Cost-Benefit Analysis
- compares the cost to produce the product or service to the financial gain (or benefit) the organization stands to make as a result of executing the project.
Decision Model
- A formal method of project selection that helps managers make the best use of limited budgets and human resources. Includes benefit measurement methods and constrained optimization models.
Discounted Cash Flow
- compares the value of the future worth of the project’s expected cash flow to today’s dollars.
Economic Model
- a series of financial calculations, which provide data on the overall financials of the project.
Expert Judgment
- relies on the expertise of stakeholders, subject matter experts, or others w/previous experience.
Feasibility Study
- Undertaken to determine whether the project is a viable project, the probability of project success, and the viability of the product of the project.
Functional organization:
Classic organizational structure
- often work independently which can be annoying
- no accountability b/t departments
- Project Manager have LIMITED authority
Internal Rate of Return (IRR)
- the discount rate when the present value of the cash inflows equals the original investment.
Matrix organization
- must be clear which manager (project or functional)

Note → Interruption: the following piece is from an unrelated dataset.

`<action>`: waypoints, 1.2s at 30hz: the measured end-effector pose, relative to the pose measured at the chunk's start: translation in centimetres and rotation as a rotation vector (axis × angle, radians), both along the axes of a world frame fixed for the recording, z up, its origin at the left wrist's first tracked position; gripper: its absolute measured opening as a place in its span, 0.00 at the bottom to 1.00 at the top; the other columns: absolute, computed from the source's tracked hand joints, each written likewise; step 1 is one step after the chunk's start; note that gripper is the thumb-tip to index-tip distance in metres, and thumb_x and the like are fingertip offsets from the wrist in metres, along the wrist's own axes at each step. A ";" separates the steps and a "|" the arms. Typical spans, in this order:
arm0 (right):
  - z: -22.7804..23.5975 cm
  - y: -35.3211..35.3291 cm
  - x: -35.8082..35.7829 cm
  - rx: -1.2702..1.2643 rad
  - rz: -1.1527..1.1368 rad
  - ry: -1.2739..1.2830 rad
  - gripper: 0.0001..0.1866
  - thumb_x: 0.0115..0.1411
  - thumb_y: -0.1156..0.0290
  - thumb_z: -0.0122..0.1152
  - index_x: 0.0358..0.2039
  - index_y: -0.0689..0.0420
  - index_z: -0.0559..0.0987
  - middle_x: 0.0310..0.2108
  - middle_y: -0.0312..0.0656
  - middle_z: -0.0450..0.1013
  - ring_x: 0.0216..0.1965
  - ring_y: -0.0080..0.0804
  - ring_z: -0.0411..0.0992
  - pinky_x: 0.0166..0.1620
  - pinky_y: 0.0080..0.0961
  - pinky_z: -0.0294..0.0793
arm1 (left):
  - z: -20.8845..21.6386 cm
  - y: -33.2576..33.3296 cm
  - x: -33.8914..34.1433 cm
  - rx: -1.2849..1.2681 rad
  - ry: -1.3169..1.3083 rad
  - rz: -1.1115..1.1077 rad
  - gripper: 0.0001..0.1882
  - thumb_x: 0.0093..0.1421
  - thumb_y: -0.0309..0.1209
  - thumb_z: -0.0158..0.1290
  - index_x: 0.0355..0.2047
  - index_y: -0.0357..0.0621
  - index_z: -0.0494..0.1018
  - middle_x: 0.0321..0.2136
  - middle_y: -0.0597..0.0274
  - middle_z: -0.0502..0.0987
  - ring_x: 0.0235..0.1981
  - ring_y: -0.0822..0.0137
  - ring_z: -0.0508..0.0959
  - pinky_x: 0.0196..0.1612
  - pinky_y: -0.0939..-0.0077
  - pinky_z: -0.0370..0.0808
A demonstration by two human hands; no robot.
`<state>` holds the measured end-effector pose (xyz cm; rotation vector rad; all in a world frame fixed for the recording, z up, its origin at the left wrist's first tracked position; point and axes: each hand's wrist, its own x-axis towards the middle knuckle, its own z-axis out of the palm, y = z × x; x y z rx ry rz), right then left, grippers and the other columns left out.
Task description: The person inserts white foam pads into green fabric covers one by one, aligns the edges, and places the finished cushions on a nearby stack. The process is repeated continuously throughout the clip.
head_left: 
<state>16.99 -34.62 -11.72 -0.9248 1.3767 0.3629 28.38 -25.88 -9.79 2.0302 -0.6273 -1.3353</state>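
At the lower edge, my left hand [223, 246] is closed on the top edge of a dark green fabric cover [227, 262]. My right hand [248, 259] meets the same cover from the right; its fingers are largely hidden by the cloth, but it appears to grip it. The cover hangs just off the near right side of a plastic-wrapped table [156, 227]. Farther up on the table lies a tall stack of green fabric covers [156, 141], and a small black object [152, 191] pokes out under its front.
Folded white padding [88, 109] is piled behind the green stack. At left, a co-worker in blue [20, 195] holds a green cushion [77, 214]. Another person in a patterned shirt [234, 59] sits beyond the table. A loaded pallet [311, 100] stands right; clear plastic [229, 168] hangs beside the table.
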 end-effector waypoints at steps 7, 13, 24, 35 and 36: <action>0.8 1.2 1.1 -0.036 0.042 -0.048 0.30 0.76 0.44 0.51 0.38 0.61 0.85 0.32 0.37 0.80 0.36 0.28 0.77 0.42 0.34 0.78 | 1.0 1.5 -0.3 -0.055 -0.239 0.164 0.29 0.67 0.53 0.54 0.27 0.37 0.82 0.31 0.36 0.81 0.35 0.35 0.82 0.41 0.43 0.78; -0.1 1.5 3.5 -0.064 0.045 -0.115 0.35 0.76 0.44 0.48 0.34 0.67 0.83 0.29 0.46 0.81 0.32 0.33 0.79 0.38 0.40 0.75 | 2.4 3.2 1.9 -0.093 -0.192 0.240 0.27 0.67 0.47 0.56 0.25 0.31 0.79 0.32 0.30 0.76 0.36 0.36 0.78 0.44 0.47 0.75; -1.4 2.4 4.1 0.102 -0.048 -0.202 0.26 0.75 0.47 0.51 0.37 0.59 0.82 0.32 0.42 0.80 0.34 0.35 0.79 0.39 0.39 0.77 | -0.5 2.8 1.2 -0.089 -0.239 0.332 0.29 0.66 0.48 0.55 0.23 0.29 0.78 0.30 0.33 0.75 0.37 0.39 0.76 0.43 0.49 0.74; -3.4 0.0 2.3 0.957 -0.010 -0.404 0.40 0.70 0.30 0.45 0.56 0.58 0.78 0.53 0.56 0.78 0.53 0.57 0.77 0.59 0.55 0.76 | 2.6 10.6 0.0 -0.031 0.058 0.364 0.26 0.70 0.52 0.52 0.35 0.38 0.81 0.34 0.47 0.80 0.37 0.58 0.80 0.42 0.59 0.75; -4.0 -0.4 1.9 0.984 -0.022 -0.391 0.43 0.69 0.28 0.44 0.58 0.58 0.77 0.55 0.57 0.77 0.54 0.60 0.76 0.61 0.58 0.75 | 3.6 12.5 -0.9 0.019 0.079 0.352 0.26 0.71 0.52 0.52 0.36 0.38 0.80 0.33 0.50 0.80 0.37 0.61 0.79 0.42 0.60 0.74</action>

- availability of resources
- allocate proper time constraints
- low/moderate authority for Project Manager
Net Present Value (NPV)
- calculates the revenues or cash flows the organization expects to receive over the life of the project in today’s dollars.
Operations
- are ongoing & repetitive.
- no start/end date unless you’re starting a new operation or closing old one.
Payback Period
- cash flow technique that identifies the length of time it takes for the organization to recover all the costs of producing the project.